期待を伴う霊的修行と期待を伴わない霊的修行

期待を伴う霊的修行と期待を伴わない霊的修行

1. 定義

  • 期待を伴う修行(サカム・サードハーナ):これは世俗的な利益を期待して行われる修行である。例えば、祈りを捧げたり、供物を捧げたり、断食をしたり、あるいは何らかの儀式を行うことで:
    • 富を得るため
    • 職を得る
    • 失くした物を見つける
    • 子を授かる
    • 病気を克服するため
    • 愛する人の安全を確保する
  • 期待を伴わない修行(ニシュカム・サードハーナ):これは精神的な成長のみを目的として行われる修行です。したがって、この修行の在り方では、精神的な成長を求める者は、人生のあらゆる出来事を精神的な成長に活用しながら修行を続けます。 仮に困難な状況に直面した場合でも、自我を減らすことや状況の結果を神の意志(イーシュワレチャー)に委ねることで、その状況を霊的成長に活用する。
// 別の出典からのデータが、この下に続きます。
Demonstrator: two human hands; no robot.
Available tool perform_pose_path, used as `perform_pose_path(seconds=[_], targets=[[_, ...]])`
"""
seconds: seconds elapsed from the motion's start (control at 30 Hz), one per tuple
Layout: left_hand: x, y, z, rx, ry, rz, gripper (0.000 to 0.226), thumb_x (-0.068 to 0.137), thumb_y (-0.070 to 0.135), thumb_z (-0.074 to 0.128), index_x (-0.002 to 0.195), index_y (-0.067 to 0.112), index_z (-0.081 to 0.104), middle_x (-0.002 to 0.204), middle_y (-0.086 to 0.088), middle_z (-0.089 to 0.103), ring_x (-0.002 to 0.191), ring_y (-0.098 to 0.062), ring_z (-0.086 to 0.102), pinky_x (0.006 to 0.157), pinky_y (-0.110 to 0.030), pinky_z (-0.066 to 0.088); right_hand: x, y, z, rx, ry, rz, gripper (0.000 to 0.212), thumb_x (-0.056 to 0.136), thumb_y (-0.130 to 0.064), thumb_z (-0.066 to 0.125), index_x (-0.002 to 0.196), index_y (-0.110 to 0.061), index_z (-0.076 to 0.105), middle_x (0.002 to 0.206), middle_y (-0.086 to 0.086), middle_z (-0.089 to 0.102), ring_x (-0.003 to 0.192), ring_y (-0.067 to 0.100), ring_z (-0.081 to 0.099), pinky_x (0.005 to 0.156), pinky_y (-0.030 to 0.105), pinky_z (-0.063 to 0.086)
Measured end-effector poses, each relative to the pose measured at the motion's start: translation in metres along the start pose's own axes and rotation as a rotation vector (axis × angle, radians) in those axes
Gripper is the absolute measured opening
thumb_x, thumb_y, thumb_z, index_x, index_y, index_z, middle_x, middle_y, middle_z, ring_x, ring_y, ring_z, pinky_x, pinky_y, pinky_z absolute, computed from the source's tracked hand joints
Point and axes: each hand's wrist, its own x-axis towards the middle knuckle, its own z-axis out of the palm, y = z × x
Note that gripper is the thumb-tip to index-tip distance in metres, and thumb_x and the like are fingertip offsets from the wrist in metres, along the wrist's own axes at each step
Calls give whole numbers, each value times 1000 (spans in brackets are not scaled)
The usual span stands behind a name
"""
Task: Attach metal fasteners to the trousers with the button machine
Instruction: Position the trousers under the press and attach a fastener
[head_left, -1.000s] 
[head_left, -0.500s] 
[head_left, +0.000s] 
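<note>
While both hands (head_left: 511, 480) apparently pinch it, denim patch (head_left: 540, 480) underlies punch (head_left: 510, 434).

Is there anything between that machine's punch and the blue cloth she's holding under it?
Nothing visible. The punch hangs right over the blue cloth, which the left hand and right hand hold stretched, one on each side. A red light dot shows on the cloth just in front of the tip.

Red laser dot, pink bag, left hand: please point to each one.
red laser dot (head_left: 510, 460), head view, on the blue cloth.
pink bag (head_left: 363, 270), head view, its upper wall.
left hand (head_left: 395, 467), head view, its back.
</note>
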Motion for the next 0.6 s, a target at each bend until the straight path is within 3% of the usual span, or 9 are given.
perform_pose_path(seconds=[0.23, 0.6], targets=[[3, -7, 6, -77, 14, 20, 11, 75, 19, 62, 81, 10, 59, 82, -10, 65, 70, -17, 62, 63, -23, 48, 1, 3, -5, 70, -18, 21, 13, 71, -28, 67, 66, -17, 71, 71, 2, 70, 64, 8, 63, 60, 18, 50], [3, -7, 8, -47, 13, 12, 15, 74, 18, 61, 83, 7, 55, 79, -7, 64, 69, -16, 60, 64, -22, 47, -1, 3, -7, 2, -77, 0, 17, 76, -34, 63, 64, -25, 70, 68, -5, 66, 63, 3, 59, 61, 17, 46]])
期待を伴う祈りと期待を伴わない祈りに関する記事を参照のこと

2. カムとニシュカムの修行様式比較

  • 霊的実践を行うと、一定の霊的エネルギーが生み出される。この霊的エネルギーが、サカム(有欲)の霊的実践モードのように世俗的な利益に向けられると、欲望は満たされるかもしれないが、霊的成長は起こらない。これは穴の開いた壺に水を注ごうとするようなもので、壺は決して満たされない。 ニシュカム(無求)の霊的修行を行う場合、修行から生じる全てのエネルギーは霊的成長の糧となる。神を求める者がニシュカム修行を行うと、霊的成長が生じるだけでなく、物質的・世俗的な必要も満たされる。
  • サカムの修行を行う者は世俗的な幸福を経験するが、ニシュカムの修行を行う者は至福(アーナンド)を経験する。

ニシュカムとサカムの霊的実践の違い

期待を伴う修行
(サカム・サードハーナ)
期待を伴わない修行
(ニシュカム・サーダーナ)
活性化させる 神の救済者としての側面 グル、あるいは神の教えの原理
結果: しかし世俗の願いが叶うかどうかは以下に依存する:
– 霊的実践の強度
– 人が経験すべき運命
求道者は霊的成長を経験する
活性化される 神の救済者としての側面を
結果: 求道者の世俗的な側面は神によって守られる。
活性化 神の破壊者としての側面
結果: 神原理の破壊者側面は、求道者を悩ませる者から妨げを取り除く。
  • サカムの霊的修行を行うとき、私たちは神の原理の救済者側面を活性化させる。祈りや願いの最終結果は、主に霊的修行の強度と宿命によって影響を受ける。 ニシュカム(無私の)霊的修行を行うとき、私たちは霊的成長を見守る神の教えの原理、すなわちグル原理を活性化させる。しかし同時に、神の救い主(ターラク)の側面も活性化される。ニシュカム修行を行う求道者が誰かに妨害され苦しめられる場合、その求道者を守り、妨害者に相応の報いを与えるために、神の破壊者(マーラク)の形態が活性化される。
  • サカム(有為)の修行は永続性を与えられません。例えば、富を得るために修行する人がいたとします。富を得てもその欲望は止まりません。健康や良き配偶者、子孫などを求めるでしょう。こうして様々な欲望を満たそうとする悪循環に陥ります。満たすべきものが常に存在するため、このような探求に終わりはありません。 したがって、この種の修行から 完全な満足を得ることは決してできない。しかし、無私の精神修行においては、修行者の唯一の目的である精神的進歩が達成されると、彼は真の自己と神を悟る。この精神的進化の段階において、彼は持続的な至福という永続的な体験を得るのである。
  • サカムの霊的修行は、あらゆる創造物や被造物を(体験する)ことであるのに対し、ニシュカムの霊的修行は創造主を(体験する)ことである。サカムの修行は、大いなる幻影(マーヤー)における諸物を獲得することであり、ニシュカムの修行は、神である絶対真理を悟り体験することである。